Secara garis besar, pemilahan paradigmatis dalam ilmu Sosial menghasilkan dua kelompok utama, yakni Positivisme dan Post-Positivisme. Asumsi dasar Positivisme, dalam penelitiannya peneliti harus mengambil jarak terhadap obyek yang diinvestigasi. Tujuannya, untuk menjaga obyektivitas; sehingga perolehan ilmu tentang obyek tersebut terbebas dari bias. Intinya, kata Rebecca Campbell dan Sharon M. Wasco, “human factors must not enter the scientific process”. Sebaliknya, Post-Positivisme, yang maujud dalam Reflectivist theories beserta variannya, punya asumsi dasar yang berbeda. Post-Positivisme berpandangan semua teori Sosial mencerminkan nilai-nilai (values) tertentu. Isunya, hanyalah sekedar apakah nilai-nilai tersebut eksplisit atau implisit. Normative theory, misalnya, esensinya value-laden, sehingga dianggap unscientific. Pasalnya, teori ini selalu melibatkan dimensi moral. Dalam penerapannya, masih kata Campbell dan Wasco, peneliti tak perlu mengambil jarak dengan obyek penelitiannya. Argumennya, justru “researchers must articulate how their individual experiences shape their research findings”.

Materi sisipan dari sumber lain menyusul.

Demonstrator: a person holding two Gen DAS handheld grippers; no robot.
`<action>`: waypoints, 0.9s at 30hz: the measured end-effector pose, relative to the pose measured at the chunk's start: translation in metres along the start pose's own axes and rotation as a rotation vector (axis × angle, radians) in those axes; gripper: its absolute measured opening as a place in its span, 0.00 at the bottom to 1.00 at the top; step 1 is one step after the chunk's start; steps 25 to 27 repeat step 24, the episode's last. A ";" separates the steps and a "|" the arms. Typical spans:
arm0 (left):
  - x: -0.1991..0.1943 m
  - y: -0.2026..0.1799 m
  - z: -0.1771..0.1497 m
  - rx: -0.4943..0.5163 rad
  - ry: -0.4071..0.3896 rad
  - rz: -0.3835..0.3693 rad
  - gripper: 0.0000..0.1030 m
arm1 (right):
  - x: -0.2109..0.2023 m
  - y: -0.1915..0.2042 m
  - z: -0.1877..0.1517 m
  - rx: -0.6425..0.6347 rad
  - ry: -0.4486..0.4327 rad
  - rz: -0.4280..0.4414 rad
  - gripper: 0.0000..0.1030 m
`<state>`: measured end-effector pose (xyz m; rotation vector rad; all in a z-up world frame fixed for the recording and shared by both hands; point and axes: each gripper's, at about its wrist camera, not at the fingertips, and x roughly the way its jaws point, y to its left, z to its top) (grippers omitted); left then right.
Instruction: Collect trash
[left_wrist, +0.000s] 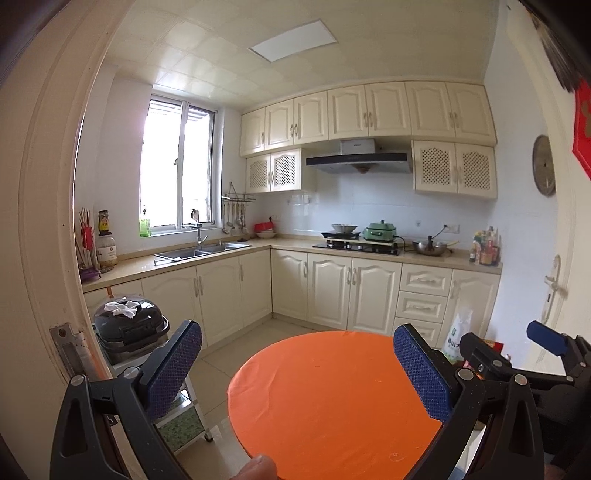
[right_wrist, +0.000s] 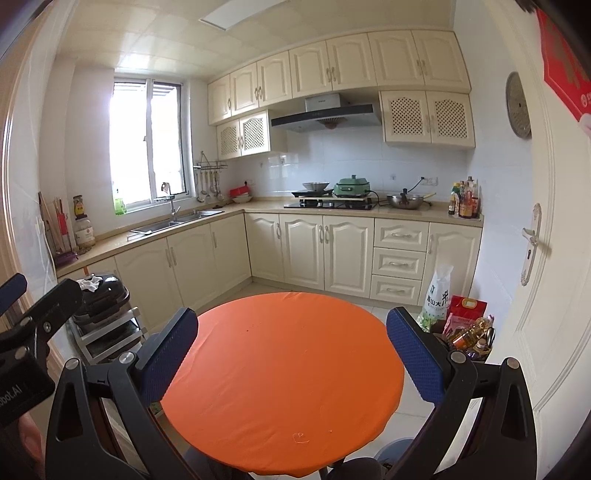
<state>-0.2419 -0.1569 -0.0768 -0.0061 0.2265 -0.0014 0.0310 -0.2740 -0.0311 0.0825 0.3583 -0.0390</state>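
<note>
Both your left gripper (left_wrist: 295, 373) and right gripper (right_wrist: 291, 354) have fingers wide, empty over the orange bench (right_wrist: 280, 369); crumpled paper (left_wrist: 121, 308) sits frame-left on the black appliance (left_wrist: 127, 332), so reaching risks clipping the doorframe (left_wrist: 48, 221).

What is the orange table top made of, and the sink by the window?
The orange table top looks covered in cloth: matte, with small wrinkles and an edge that drapes over the rim. The sink looks like stainless steel: grey, shiny, reflecting window light.

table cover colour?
Plain bright orange cloth, no pattern, covering the round table. Shows best in the right wrist view.
</note>
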 end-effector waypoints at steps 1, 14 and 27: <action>0.002 0.001 0.002 -0.002 0.003 -0.005 0.99 | 0.000 0.001 0.000 -0.003 0.000 0.000 1.00; 0.021 0.000 0.019 0.013 0.023 -0.024 0.99 | 0.003 0.001 -0.003 -0.006 0.010 0.008 1.00; 0.030 0.002 0.023 -0.010 0.017 -0.039 0.99 | 0.005 0.000 -0.005 0.002 0.011 0.008 1.00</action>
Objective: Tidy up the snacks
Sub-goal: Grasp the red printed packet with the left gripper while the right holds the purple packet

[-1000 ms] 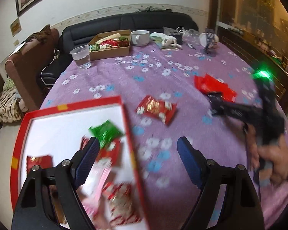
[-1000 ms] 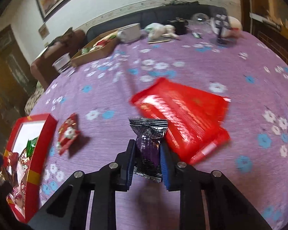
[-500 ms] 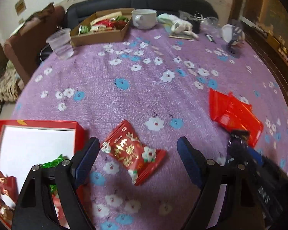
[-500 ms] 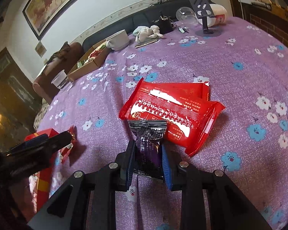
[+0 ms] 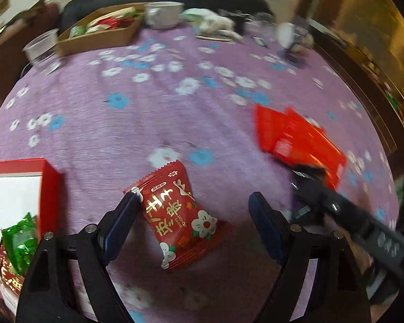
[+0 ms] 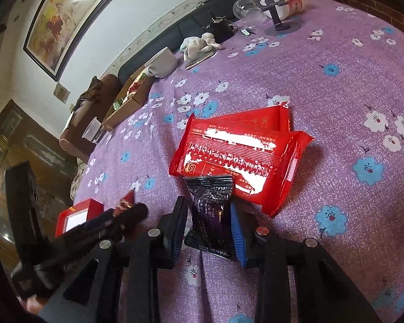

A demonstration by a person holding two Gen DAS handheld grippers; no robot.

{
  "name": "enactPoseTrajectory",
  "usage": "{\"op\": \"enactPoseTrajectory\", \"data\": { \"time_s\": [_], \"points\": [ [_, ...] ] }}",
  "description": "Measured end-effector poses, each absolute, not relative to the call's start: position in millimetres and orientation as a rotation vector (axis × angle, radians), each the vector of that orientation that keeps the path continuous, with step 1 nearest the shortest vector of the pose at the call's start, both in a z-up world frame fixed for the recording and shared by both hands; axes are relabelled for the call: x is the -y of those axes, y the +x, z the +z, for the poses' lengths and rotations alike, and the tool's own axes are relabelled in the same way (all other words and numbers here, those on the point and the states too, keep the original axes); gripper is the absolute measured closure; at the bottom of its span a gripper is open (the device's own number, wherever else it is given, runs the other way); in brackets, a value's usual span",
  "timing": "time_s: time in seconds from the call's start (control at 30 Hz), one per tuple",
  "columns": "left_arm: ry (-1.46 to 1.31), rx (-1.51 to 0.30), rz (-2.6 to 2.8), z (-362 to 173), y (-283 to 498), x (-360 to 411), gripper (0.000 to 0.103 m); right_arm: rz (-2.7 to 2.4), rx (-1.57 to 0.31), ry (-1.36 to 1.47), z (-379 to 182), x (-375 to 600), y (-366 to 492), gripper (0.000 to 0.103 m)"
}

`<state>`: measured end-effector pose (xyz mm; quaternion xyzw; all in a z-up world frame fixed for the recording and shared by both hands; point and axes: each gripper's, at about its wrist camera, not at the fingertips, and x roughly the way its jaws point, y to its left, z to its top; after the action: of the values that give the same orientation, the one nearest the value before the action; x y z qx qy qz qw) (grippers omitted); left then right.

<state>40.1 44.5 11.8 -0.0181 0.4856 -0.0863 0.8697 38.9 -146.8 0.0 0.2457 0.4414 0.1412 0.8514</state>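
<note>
the left gripper [image 5: 192, 219] stands wide open and angled down over a small red snack packet [image 5: 179, 216] with white flowers, which lies flat on the tablecloth [image 5: 153, 113] between the two blue pads. the left pad sits just at the packet's edge; the right pad is well clear. this straddling stance suits a pinch across the packet's short side, likely the next step.

the right gripper [image 6: 206, 230] has a dark purple snack packet [image 6: 211, 215] between its jaws, and the jaws are opening. the packet stands upright with its crimped top overlapping the near edge of two large red wrappers [image 6: 237, 153], which lie stacked beside each other. whether the pads still press on the foil cannot be told for certain; the packet does not yet sag or fall.

the red box [image 5: 21, 188] with a white interior sits at the table's near left edge and holds a green packet [image 5: 18, 239] plus red ones, so it is judged to be the collection point for loose snacks.

the surface is a round table under purple cloth printed with white and blue flowers. at the far side stand a cardboard tray [image 5: 99, 31] of snacks, a clear plastic cup [image 5: 40, 52], and a white mug [image 6: 163, 63]. a dark sofa and a framed painting [image 6: 64, 18] line the wall behind.
</note>
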Motion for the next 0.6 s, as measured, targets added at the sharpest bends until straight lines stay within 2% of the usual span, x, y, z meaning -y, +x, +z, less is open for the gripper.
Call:
{"op": "enactPoseTrajectory", "data": {
  "time_s": [0.17, 0.33, 0.47, 0.6],
  "points": [
    [0.018, -1.027, -0.347, 12.2, 6.0, -22.6, 0.020, 0.338, -0.943, 0.617, -5.5, 159.8, 42.8, 0.070],
    [0.015, -1.016, -0.320, 24.2, -21.1, -40.9, 0.020, 0.356, -0.947, 0.690, -9.9, 166.7, 44.7, 0.070],
    [-0.090, -0.952, -0.252, 47.9, -15.7, -58.5, 0.019, 0.365, -0.945, 0.699, -9.7, 165.8, 45.4, 0.066],
    [-0.132, -0.995, -0.189, 43.4, 4.4, -61.2, 0.019, 0.372, -0.947, 0.739, -12.6, 169.8, 46.1, 0.066]
  ]
}}
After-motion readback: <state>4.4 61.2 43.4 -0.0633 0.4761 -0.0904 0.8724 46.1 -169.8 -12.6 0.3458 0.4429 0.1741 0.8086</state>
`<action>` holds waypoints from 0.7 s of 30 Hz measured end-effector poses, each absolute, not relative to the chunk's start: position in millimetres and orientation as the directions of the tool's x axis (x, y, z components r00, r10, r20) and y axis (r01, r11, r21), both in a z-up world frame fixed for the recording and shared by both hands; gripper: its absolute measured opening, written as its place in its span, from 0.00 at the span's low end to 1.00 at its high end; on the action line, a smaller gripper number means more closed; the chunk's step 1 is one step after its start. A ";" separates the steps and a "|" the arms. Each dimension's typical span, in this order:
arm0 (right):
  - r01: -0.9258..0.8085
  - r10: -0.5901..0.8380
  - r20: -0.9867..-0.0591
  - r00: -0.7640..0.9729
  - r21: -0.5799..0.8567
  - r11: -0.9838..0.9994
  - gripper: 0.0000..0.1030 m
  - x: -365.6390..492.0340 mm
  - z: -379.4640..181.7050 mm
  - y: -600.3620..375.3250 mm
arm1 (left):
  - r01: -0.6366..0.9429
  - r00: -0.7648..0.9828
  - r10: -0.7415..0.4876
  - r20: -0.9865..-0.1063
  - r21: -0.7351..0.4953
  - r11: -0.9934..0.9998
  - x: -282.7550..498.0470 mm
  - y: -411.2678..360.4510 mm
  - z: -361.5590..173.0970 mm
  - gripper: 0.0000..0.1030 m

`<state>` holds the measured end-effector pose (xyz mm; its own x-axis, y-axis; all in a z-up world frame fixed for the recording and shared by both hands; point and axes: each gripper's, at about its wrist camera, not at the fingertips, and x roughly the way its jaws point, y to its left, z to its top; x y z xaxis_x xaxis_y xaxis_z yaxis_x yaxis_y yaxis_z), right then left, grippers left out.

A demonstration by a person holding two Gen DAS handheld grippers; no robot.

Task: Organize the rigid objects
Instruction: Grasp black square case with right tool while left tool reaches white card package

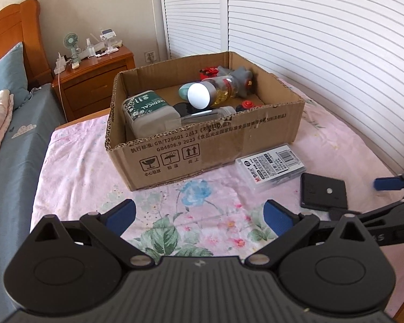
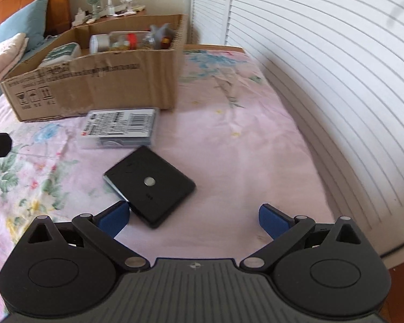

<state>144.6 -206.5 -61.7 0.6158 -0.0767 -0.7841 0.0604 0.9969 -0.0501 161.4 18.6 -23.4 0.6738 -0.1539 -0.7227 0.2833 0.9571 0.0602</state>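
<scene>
Both my left tongs [image 1: 199, 216] and right tongs [image 2: 194, 219] gape wide; only right view shows black square case [image 2: 150, 185] touching its left finger, cardboard box [image 1: 202, 145] beyond.

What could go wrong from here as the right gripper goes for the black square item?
1. The black item lies flat on soft bedding, and only the left pad of the right gripper is near its corner; closing now might just push it aside.
2. The box is already crowded, so a drop could land on the bottle.
</scene>
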 end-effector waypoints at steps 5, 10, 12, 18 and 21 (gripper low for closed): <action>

Dengan pemahaman bahwa masing-masing paradigma adalah incommensurable, dan setiap paradigma juga sepakat untuk agree to disagree; maka responsi terhadap komentar pakar hukum di atas bisa disusun. Penilaiannya bahwa pandangan Barrington Moore, Jr. “kontradiktif’" dan merupakan hambatan bagi upaya ‘memanusiakan riset sosial’ (versi yang bersangkutan), bisa dimaklumi. Penjelasannya, posisi keduanya memang berada dalam kubu paradigma yang berbeda. Sang pakar hukum berangkat dari karakteristik ilmunya yang bersifat normatif, yang mirip dengan asumsi dasar Post-positivisme,. Sementara itu, Barrington Moore, Jr. bersikap ‘netral’ terhadap posisi moral, karena bertumpu pada asumsi dasar Positivisme. Walhasil, sikap keilmuan keduanya tak bisa bertemu. Bahkan, posisi mereka berbeda secara diametral.
Hikmah dari tanggapan balik di atas, beberapa isu bisa diulas. Pertama, kita nampaknya perlu jeli terhadap ciri setiap ilmu yang sedang disoroti. Pasalnya, masing-masing disiplin ilmu punya karakteristik distingtif yang menentukan pilihan paradigmatik. Dalam riset sosial, paradigma punya peran strategis. Paradigma keilmuan merupakan titik totak keberangkatan suatu proses penelitian. Paradigma bukan hanya berfungsi memandu peneliti dalam menentukan jenis pertanyaan, tetapi juga membantu menetapkan pilihan metodologi serta kriteria kelayakan penelitian. Pemahaman terhadap paradigma akan membantu mengawal konsistensi peneliti, karena bisa memperkecil potensi ‘tersesat’ dalam proses penelitiannya.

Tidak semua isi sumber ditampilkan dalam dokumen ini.